My nephew swears those VooDoo guys are the best, but then he bought his own 36' Yellowfin. I'll go to the gym when I want a workout, and to the sushi bar when I want to eat tuna.

https://www.voodoofishingcharters.com/


----------



## No Bait / Lures Only

stephenchurch said:


> During the past three months the specs have been biting and the launches on weekends and Fridays are very crowded, excluding the towerboat crews for redfish; and have not been there. When the redfishermen show the launches will be like a city traffic jam.......


Delacroix has been invaded with the Tower Boats, saw at least 15 Tuesday evening leaving my camp to return home. When is the Redfish Tournament?


----------



## CurtisWright

stephenchurch said:


> Delacroix has been invaded with the Tower Boats, saw at least 15 Tuesday evening leaving my camp to return home. When is the Redfish Tournament?


More than any other place, Delacroix desperately needs NMZ's and horsepower limits. Most especially the areas around Spanish lake and all the ponds to the east and west of the oak river.


----------



## No Bait / Lures Only

CurtisWright said:


> More than any other place, Delacroix desperately needs NMZ's and horsepower limits. Most especially the areas around Spanish lake and all the ponds to the east and west of the oak river.


Not familiar with Spanish Lake, but did see 4/5 around Skippy and PT Fiene Bay. The wind was gale force Tuesday evening and shut down the trout bite........


----------



## pt448

stephenchurch said:


> Delacroix has been invaded with the Tower Boats, saw at least 15 Tuesday evening leaving my camp to return home. When is the Redfish Tournament?


The 12 th


----------



## pt448

CurtisWright said:


> More than any other place, Delacroix desperately needs NMZ's and horsepower limits. Most especially the areas around Spanish lake and all the ponds to the east and west of the oak river.
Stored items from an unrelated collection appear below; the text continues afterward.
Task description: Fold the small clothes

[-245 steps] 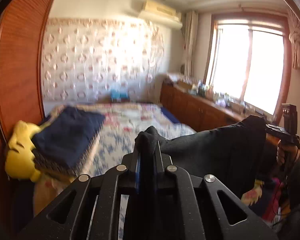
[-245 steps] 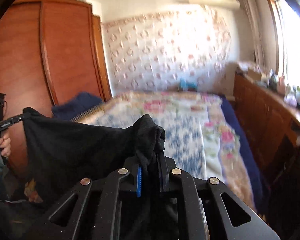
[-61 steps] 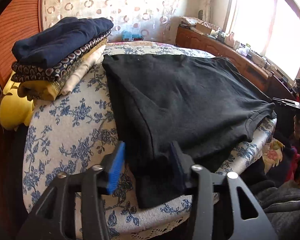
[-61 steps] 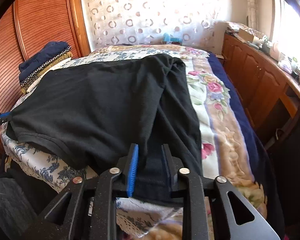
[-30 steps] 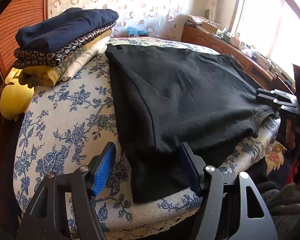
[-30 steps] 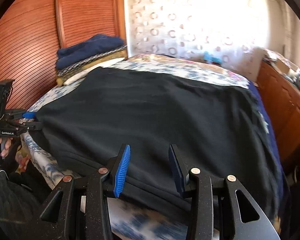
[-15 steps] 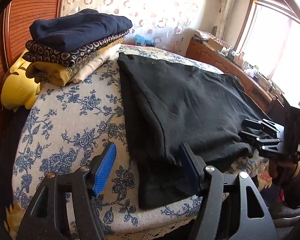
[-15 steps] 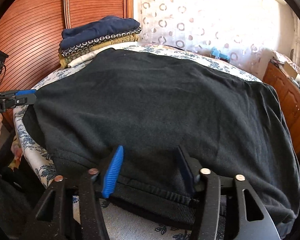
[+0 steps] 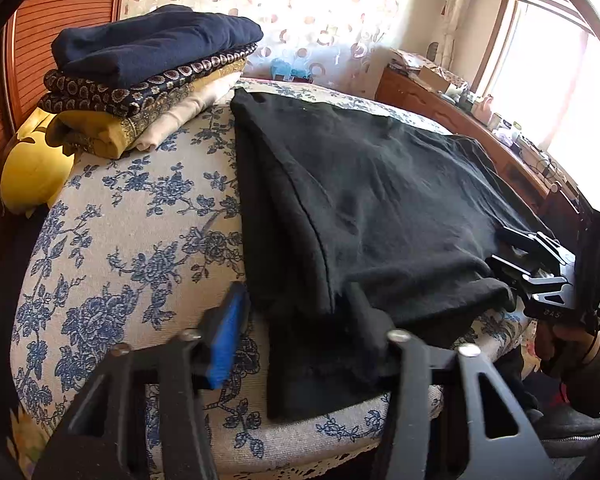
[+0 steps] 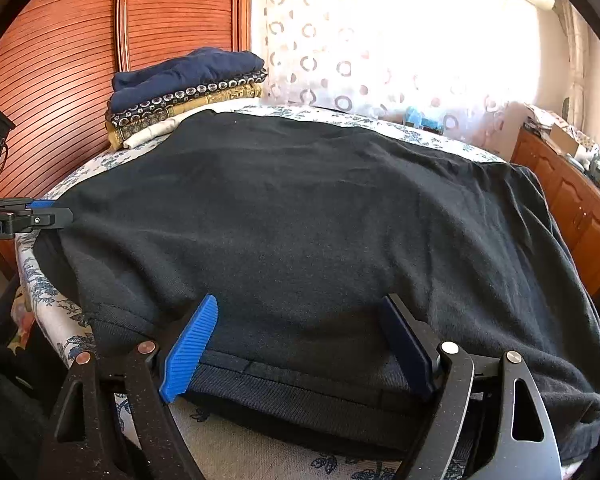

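A black garment [image 9: 372,208] lies spread flat on the floral bed [image 9: 132,240]; it fills the right wrist view [image 10: 320,232]. My left gripper [image 9: 296,320] is open, its jaws straddling the garment's near left corner at the bed's front edge. My right gripper [image 10: 300,336] is open, its jaws on either side of the ribbed hem at the near right edge. Each gripper shows in the other's view: the right one [image 9: 540,264] at the garment's right corner, the left one [image 10: 40,216] at its left corner.
A stack of folded clothes [image 9: 148,68] sits at the bed's far left against a wooden wardrobe [image 10: 80,60]. A yellow cushion [image 9: 28,164] lies beside it. A wooden cabinet [image 9: 460,120] with clutter runs under the window on the right.
Both grippers held the garment up shut 8 s ago, then laid it on the bed and opened. In the last second both have edged closer to the garment's near corners, jaws wide.
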The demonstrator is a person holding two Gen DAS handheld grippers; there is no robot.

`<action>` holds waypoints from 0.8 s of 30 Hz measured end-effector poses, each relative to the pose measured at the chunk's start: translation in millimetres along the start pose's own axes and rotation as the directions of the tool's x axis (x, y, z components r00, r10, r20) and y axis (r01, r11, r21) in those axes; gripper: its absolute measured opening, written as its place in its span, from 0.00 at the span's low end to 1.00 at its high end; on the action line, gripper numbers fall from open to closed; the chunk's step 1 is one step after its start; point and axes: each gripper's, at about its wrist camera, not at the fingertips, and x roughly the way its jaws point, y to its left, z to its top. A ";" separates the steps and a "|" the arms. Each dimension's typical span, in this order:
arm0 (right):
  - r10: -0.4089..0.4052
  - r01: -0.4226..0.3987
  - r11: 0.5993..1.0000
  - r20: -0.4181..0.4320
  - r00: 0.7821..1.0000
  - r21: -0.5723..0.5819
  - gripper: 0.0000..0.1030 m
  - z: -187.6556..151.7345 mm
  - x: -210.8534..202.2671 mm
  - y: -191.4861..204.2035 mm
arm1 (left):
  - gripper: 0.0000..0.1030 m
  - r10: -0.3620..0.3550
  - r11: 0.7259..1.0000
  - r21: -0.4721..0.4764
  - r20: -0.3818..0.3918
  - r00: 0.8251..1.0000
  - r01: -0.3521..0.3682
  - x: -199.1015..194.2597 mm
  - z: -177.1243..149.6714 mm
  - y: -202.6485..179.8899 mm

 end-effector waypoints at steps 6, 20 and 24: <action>0.018 -0.018 1.000 -0.016 1.000 -0.010 0.82 -2.6 -5.5 -4.5 | 0.10 -0.066 0.997 0.032 0.003 0.998 0.065 2.0 8.9 -11.4; -0.074 0.074 0.995 0.011 0.997 0.061 0.82 -18.2 -82.4 -66.4 | 0.10 -0.329 0.919 0.249 0.058 0.942 0.306 -4.7 102.9 -135.8; -0.129 0.125 0.983 0.024 0.991 0.131 0.82 -30.4 -108.7 -98.8 | 0.10 -0.372 0.885 0.313 0.033 0.928 0.344 4.7 118.7 -177.1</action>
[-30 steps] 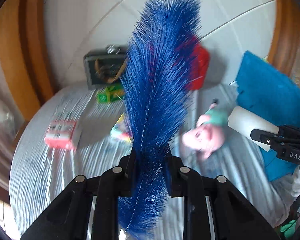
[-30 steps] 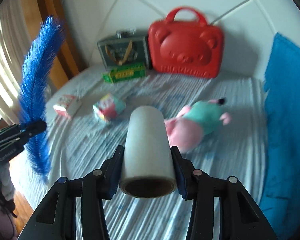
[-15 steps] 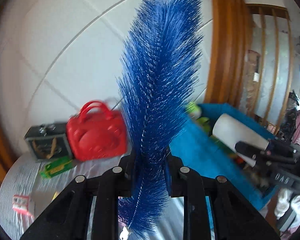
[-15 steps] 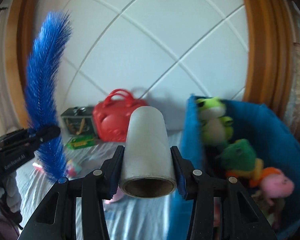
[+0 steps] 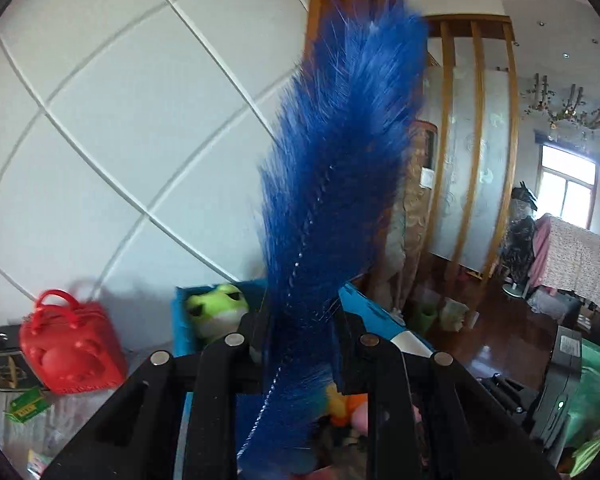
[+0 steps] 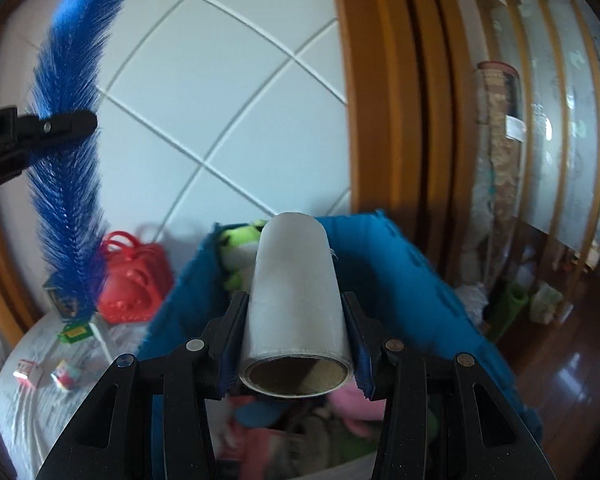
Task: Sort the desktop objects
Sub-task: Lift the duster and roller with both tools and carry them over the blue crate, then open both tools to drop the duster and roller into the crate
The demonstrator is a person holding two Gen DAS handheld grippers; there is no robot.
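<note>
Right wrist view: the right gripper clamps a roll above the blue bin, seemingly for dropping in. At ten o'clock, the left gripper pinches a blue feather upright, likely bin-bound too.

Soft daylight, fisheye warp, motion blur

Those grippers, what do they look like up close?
Both are matte black plastic with angular, triangular cut-outs and round silver screw heads. The right gripper has blue pads inside its fingers. The left gripper carries white lettering on its side, too blurred to read.
</note>
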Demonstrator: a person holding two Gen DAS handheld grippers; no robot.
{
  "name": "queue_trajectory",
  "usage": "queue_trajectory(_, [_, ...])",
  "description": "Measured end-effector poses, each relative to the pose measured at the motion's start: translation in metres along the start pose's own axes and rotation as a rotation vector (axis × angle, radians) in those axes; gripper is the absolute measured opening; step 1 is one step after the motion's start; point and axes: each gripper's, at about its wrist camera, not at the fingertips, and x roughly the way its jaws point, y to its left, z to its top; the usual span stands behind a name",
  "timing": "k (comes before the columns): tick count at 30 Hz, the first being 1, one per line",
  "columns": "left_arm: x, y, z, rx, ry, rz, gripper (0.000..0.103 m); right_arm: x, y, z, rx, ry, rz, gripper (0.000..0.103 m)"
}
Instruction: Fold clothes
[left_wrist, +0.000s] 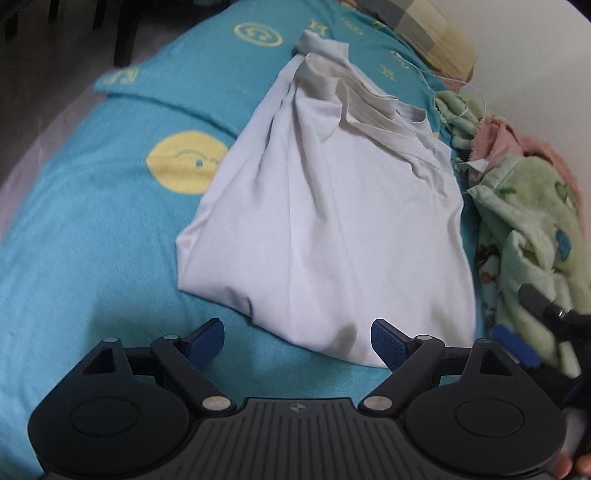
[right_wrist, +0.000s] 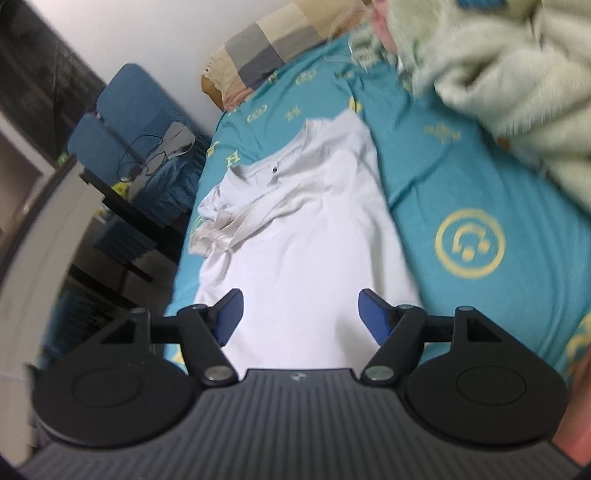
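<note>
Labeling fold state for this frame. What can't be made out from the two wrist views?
- White shirt: near hem hidden behind the right gripper in the right wrist view.
- Sleeves: bunched at the collar end in both views, layout unclear.
- Green blanket: blurred and cut off by the right wrist frame edge.
- Left gripper: jaws open, but contact with the bedspread can't be told.
</note>
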Motion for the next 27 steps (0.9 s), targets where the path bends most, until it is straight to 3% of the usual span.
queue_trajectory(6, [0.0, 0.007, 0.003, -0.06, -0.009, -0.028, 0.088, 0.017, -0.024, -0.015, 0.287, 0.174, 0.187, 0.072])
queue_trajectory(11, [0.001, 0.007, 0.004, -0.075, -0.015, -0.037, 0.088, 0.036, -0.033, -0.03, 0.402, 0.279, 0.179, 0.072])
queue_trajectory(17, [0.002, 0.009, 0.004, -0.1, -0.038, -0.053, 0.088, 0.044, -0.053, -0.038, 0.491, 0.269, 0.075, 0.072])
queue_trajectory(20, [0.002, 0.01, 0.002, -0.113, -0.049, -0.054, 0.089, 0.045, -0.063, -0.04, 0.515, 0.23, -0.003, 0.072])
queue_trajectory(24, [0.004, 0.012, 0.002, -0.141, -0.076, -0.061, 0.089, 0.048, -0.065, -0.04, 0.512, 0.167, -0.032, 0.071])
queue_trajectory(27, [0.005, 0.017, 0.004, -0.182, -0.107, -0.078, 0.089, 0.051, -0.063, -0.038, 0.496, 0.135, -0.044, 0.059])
Something like that might help, but as with most things Louisiana is different than every other state when it comes to private property and navigable waterways. There are vast amounts of navigable waterways in the marsh that are actually private "land". According to the law, if you own marsh land and it has eroded away leaving only water then that is still your private property, even if it connects to main waterway and is navigable. It's usually only enforced during duck season when someone with a shotgun asks you very nicely (or not so nicely) to get out of his pond, but technically there's a ton of ponds and broken marsh that fishermen trespass on regularly to fish. There are more and more gates going up and there's a growing movement to change the law, but most of that marsh is owned by oil and gas companies who have the politicians in their pockets. Not to mention they pay taxes on all that "land" and we have a huge budget deficit. Talk about sportsman's paradise. There have been efforts to further restrict mud motors and surface drives in WMAs, but there is a tremendous amount of public resistance. People like to complain about erosion and low duck numbers, but don't want to be inconvenienced by measures to fix the problem.


----------



## permitchaser

Well with that damn storm and 7" of rain in New Orleans, we canceled our trip and are going to wait till next week. Bummer


----------



## permitchaser

Now we talked to someone down there and it looks as the water is going out fast and it is salt water not fresh. We may leave Sunday


----------



## No Bait / Lures Only

Call Joe Hutzler for a nice camp in Delacroix, La. 504-228-4962 Sleeps 6-7, $50.00/night per person, washer/dryer/ac/heat/tv ect.


----------



## permitchaser

stephenchurch said:


> Call Joe Hutzler for a nice camp in Delacroix, La. 504-228-4962 Sleeps 6-7, $50.00/night per person, washer/dryer/ac/heat/tv ect.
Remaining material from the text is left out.